Andrew Carnegie was a telegraph clerk at seventeen, then secretary to the head of the Pennsylvania Railroad, then broker in Wall Street selling railroad bonds for huge commissions, and was soon a millionaire. He went to London in 1872, saw the new Bessemer method of producing steel, and returned to the United States to build a million-dollar steel plant. Foreign competition was kept out by a high tariff conveniently set by Congress, and by 1880 Carnegie was producing 10,000 tons of steel a month, making $1 1/2 million a year in profit. By 1900 he was making $40 million a year, and that year, at a dinner party, he agreed to sell his steel company to J. P. Morgan. He scribbled the price on a note: $492,000,000.
Morgan then formed the U.S. Steel Corporation, combining Carnegie's corporation with others. He sold stocks and bonds for $1,300,000,000 (about 400 million more than the combined worth of the companies) and took a fee of 150 million for arranging the consolidation. How could dividends be paid to all those stockholders and bondholders?

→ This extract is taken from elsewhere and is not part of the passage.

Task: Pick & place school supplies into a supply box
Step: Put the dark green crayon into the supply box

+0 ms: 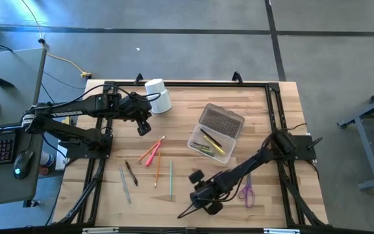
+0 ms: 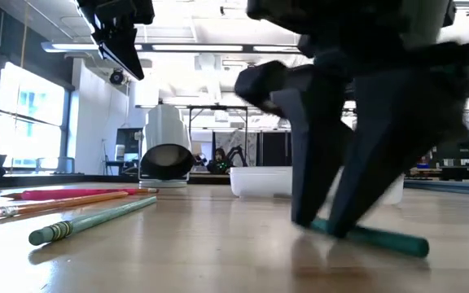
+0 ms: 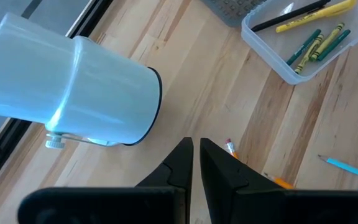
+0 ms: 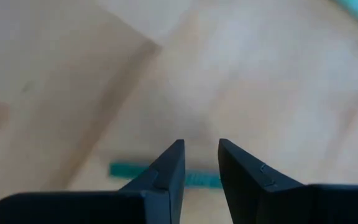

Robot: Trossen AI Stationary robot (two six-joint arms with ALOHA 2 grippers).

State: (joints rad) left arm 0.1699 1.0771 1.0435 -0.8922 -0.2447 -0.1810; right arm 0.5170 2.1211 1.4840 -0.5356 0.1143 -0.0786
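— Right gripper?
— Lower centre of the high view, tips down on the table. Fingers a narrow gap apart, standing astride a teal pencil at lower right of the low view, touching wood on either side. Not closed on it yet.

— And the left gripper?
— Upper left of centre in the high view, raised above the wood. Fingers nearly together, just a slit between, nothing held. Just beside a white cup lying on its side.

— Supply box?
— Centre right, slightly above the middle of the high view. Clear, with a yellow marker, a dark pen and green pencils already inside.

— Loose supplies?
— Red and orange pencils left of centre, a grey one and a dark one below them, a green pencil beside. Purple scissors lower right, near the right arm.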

By making sure Congress passed tariffs keeping out foreign steel; by closing off competition and maintaining the price at $28 a ton; and by working 200,000 men twelve hours a day for wages that barely kept their families alive.
And so it went, in industry after industry-shrewd, efficient businessmen building empires, choking out competition, maintaining high prices, keeping wages low, using government subsidies. These industries were the first beneficiaries of the "welfare state." By the turn of the century, American Telephone and telegraph had a monopoly of the nation's telephone system, International Harvester made 85 percent of all farm machinery, and in every other industry resources became concentrated, controlled. The banks had interests in so many of these monopolies as to create an interlocking network of powerful corporation directors, each of whom sat on the boards of many other corporations. According to a Senate report of the early twentieth century, Morgan at his peak sat on the board of forty-eight corporations; Rockefeller, thirty-seven corporations.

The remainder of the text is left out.